Objective: To measure the baseline concentrations of interleukin (IL)-1β, IL-6, IL-8, IL-10, and tumor necrosis factor (TNF)-α in patients with chronic LBP; the correlations of these cytokine concentrations with clinical measures, including the number of key osteopathic lesions; the changes in cytokine concentrations with OMT; and the association of such changes with clinical outcomes.
Design: Substudy nested within a randomized controlled trial of OMT for nonspecific chronic LBP.
Setting: University-based study in Dallas-Fort Worth, Texas.
Patients: Seventy adult research patients with nonspecific chronic LBP.
Main outcome measures: A 10-cm visual analog scale, the Roland-Morris Disability Questionnaire, and the Medical Outcomes Study Short Form-36 Health Survey were used to measure LBP severity, back-specific functioning, and general health, respectively.

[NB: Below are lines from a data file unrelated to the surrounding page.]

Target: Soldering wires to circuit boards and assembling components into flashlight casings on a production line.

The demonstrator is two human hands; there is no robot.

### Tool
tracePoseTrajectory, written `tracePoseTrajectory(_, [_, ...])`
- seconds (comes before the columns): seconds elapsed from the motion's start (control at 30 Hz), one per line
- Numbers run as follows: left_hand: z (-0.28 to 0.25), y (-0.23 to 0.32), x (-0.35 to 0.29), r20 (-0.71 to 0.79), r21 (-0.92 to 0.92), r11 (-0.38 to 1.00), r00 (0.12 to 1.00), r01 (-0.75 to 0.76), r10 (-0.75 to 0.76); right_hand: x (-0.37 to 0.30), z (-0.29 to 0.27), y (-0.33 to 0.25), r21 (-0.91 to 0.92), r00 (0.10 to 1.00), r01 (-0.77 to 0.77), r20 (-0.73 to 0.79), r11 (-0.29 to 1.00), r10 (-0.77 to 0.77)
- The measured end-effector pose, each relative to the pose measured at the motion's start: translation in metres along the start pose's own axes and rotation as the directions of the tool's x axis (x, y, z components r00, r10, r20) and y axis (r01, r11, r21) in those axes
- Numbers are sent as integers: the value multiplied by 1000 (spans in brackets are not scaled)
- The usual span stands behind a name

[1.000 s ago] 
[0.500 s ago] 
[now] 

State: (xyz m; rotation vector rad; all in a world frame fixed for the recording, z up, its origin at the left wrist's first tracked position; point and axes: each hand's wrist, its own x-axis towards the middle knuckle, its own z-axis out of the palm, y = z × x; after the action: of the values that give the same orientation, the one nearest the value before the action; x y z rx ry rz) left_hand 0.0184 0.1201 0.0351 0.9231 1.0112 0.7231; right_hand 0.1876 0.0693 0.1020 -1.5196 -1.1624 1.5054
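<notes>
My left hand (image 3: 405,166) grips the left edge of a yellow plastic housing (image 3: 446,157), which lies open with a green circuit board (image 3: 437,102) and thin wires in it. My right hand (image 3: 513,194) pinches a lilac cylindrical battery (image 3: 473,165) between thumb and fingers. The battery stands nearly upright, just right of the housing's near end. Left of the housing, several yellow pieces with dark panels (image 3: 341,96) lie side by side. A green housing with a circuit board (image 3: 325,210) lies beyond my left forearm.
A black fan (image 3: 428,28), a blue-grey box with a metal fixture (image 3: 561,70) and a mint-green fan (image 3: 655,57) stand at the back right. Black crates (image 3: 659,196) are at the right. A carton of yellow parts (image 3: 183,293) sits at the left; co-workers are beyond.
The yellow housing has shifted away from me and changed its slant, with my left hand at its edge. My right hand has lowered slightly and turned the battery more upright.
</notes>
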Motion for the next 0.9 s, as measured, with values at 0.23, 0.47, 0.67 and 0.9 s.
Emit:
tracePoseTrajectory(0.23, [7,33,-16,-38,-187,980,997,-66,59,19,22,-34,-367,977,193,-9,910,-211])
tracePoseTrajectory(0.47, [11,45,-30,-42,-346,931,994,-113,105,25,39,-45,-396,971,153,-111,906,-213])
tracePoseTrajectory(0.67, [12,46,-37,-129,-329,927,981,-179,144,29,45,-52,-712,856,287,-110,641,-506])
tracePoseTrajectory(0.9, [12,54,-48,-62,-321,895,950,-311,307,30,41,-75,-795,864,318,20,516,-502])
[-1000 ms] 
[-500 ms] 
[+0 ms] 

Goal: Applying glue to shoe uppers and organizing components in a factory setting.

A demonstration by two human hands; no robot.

Results: At baseline, IL-1β (ρ = 0.33; P = .005) and IL-6 (ρ = 0.32; P = .006) were each correlated with the number of key osteopathic lesions; however, only IL-6 was correlated with LBP severity (ρ = 0.28; P = .02). There was a significantly greater reduction of TNF-α concentration after 12 weeks in patients who received OMT compared with patients who received sham OMT (Mann-Whitney U = 251.5; P = .03). Significant associations were found between OMT and a reduced TNF-α concentration response at week 12 among patients who achieved moderate (response ratio, 2.13; 95% confidence interval [CI], 1.11-4.06; P = .006) and substantial (response ratio, 2.13; 95% CI, 1.07-4.25; P = .01) LBP improvements, and improvement in back-specific functioning (response ratio, 1.68; 95% CI, 1.04-2.71; P = .03).
Conclusions: This study found associations between IL-1β and IL-6 concentrations and the number of key osteopathic lesions and between IL-6 and LBP severity at baseline. However, only TNF-α concentration changed significantly after 12 weeks in response to OMT. These discordant findings indicate that additional research is needed to elucidate the underlying mechanisms of action of OMT in patients with nonspecific chronic LBP.